We have expert players too, and designs that succeed because they specifically try and create expertness. Most commercial games are mindless games – entertainment that is meant to divert, casually distract, immerse. I mean mindless in a desirable sense, a good sense. You’re still learning and using skills, but you’re also giving your brain a rest. Think television. RPGs, story games, adventures, Solitaire. And then there are mastery games. Games that push for complete and utter focus, attention, study, and skill. Games of such depth that they compel you to learn or stop playing. Starcraft, Street Fighter, Dynasty Tactics, Guitar Hero, Chess, Poker, Go, even Pac-Man.

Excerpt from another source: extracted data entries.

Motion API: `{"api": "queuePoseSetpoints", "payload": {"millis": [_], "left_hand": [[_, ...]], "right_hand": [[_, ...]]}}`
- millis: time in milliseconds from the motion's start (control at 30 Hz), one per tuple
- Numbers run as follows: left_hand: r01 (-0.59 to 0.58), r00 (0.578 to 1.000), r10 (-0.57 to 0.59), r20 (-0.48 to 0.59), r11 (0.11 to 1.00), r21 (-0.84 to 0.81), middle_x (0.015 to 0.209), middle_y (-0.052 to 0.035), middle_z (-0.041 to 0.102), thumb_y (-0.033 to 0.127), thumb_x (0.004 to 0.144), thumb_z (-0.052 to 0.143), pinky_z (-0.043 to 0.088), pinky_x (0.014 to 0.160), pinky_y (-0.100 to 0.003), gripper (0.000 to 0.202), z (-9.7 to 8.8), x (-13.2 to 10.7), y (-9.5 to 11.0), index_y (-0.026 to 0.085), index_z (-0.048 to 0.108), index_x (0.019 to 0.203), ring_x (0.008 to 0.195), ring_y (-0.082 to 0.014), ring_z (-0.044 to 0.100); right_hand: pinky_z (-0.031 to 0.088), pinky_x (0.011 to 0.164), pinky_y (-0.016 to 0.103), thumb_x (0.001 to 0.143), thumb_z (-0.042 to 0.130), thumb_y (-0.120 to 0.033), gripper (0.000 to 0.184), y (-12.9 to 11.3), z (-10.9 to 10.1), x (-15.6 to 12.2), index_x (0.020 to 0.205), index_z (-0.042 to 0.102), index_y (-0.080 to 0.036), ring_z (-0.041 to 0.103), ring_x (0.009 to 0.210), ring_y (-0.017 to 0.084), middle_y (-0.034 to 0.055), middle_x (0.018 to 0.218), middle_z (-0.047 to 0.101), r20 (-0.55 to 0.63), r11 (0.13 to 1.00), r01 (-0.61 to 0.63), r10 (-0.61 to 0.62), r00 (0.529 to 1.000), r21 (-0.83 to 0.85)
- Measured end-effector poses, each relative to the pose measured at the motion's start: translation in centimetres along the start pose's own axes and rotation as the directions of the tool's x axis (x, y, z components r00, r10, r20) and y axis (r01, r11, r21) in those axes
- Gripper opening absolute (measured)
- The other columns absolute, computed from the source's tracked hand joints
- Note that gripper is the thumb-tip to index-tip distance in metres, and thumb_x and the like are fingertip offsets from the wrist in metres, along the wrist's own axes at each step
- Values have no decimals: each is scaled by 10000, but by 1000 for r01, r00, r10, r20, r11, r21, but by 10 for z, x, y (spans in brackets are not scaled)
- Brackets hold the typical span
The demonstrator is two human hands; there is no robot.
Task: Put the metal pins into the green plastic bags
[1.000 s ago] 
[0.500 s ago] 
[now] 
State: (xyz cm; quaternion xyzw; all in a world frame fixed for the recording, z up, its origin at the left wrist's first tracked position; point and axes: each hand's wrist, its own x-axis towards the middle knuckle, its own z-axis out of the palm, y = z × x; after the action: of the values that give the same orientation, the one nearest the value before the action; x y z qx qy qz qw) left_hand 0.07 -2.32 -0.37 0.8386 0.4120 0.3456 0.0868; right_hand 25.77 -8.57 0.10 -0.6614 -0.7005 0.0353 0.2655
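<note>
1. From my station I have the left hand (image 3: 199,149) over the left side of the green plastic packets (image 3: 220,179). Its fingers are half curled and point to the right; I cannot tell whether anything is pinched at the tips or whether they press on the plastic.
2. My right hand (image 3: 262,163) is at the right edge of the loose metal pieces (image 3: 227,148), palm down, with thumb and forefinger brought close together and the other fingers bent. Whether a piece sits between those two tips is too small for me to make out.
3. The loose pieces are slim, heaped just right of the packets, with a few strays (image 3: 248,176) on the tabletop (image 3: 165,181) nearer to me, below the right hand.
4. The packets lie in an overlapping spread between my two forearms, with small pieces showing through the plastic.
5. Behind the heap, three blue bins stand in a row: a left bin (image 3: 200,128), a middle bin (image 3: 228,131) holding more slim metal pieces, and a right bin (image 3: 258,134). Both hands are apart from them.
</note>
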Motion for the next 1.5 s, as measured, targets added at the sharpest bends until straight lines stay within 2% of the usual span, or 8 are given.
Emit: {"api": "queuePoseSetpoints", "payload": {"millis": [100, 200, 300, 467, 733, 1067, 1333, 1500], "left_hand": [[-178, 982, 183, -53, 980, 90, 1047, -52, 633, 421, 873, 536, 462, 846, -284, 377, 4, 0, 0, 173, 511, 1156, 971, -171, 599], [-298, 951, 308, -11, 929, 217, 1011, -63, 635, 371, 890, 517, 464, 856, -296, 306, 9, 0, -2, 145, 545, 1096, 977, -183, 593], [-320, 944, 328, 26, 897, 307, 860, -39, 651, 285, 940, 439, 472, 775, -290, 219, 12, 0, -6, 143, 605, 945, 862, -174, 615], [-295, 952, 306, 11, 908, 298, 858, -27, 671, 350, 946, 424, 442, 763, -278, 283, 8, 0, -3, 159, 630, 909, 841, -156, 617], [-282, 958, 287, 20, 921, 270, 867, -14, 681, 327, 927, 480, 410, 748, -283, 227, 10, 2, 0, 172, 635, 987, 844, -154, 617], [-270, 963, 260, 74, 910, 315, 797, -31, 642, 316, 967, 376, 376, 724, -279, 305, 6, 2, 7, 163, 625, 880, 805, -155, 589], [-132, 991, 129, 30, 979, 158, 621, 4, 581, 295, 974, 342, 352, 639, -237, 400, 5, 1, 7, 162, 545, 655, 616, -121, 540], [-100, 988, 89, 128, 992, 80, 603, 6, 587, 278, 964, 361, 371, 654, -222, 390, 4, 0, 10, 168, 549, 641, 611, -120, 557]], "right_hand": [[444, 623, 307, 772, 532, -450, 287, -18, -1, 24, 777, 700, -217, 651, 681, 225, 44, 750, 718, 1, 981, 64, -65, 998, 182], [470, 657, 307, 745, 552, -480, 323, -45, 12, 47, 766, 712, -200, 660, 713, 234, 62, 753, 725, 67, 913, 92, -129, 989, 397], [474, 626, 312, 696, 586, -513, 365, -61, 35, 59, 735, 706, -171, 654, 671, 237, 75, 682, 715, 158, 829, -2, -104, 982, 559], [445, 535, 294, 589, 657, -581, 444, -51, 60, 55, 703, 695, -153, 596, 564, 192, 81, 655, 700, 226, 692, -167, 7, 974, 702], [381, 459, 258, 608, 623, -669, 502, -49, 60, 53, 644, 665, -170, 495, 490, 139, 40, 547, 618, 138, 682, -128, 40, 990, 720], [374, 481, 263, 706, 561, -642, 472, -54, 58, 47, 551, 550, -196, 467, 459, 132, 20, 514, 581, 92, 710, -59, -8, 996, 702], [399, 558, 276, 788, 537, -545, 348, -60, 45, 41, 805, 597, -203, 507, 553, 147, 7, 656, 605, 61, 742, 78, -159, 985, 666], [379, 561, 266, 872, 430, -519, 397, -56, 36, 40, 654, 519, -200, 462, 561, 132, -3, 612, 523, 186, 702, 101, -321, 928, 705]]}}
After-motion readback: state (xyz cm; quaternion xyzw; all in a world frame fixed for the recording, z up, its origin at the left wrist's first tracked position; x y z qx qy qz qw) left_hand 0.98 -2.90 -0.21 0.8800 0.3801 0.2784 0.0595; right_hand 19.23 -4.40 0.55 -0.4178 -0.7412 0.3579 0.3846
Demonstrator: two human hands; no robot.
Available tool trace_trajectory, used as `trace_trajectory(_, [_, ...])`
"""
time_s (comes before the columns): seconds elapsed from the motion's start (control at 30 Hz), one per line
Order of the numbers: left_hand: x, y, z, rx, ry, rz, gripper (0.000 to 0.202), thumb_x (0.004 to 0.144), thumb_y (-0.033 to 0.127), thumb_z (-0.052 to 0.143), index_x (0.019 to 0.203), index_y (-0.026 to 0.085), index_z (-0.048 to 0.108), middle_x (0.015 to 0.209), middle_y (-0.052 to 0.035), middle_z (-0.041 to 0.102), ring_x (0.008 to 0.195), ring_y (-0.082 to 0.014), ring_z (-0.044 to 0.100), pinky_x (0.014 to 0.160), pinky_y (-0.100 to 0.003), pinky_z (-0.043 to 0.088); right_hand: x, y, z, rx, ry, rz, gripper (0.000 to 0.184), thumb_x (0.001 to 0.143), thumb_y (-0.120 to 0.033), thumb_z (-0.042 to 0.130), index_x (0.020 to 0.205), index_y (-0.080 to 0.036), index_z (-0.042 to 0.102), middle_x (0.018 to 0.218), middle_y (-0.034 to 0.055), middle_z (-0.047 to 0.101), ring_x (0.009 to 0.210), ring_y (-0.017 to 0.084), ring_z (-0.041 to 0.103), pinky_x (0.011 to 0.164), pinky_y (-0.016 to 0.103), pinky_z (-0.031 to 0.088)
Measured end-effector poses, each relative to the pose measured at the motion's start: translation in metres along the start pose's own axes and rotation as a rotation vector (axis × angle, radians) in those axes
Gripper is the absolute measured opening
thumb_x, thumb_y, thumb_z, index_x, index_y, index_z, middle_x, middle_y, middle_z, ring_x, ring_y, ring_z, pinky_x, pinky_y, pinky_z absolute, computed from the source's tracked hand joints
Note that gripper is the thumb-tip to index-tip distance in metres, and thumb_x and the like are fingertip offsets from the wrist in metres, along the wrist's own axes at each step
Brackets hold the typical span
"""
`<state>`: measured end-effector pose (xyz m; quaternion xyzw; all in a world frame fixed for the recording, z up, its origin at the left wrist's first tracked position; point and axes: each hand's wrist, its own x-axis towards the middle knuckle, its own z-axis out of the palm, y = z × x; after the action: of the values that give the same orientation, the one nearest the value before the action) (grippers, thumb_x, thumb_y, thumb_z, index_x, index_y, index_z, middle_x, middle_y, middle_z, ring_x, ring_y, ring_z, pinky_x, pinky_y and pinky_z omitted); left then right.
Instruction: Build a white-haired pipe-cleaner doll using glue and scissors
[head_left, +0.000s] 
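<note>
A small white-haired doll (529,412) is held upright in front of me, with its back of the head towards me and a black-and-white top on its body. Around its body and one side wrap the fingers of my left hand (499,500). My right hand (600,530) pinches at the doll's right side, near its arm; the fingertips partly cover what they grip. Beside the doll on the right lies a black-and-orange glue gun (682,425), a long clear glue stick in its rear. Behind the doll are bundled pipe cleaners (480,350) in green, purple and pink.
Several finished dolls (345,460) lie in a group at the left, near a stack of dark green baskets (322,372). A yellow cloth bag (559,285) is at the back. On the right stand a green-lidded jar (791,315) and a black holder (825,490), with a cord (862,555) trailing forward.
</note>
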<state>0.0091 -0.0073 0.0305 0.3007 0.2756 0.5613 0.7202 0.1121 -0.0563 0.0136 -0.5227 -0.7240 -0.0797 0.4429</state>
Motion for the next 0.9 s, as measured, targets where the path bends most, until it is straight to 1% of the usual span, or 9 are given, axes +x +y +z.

Mindless games have specific characteristics, different goals that we’ve been optimizing towards these past years. “Hours of play”, not getting stuck, detailed environments, detailed stories, broad interlocking mechanics, many modes or styles of play. Mastery games optimize differently. Short, replayable matches, a high degree of challenge, deep mechanics that require study, one mode to focus on, physical or mental skills that reqiure training to perfect, a “game arc” of early, mid, and late game, and a stable rules set, sometimes with subtle variations to keep the high level play interesting, frequently multiplayer. Games that sweep your mind clear, demand utter focus and flow, and leave you asking questions when you’re finished.
Mastery games are our training of experts, our targeting and study of what an expert means.
The study of these differences and the study of why these differences exist, is fascinating design. Compelling are the borderline cases – is Left 4 Dead a Mindless game or a Mastery game? (Post your answer in the comments!) Speed runs are clearly mastery games. Are they still playing the same game everyone else did? Is the initial playthrough of a game ever for mastery?
See, I’m doing it again. Keep asking the questions. Be an expert at what you love.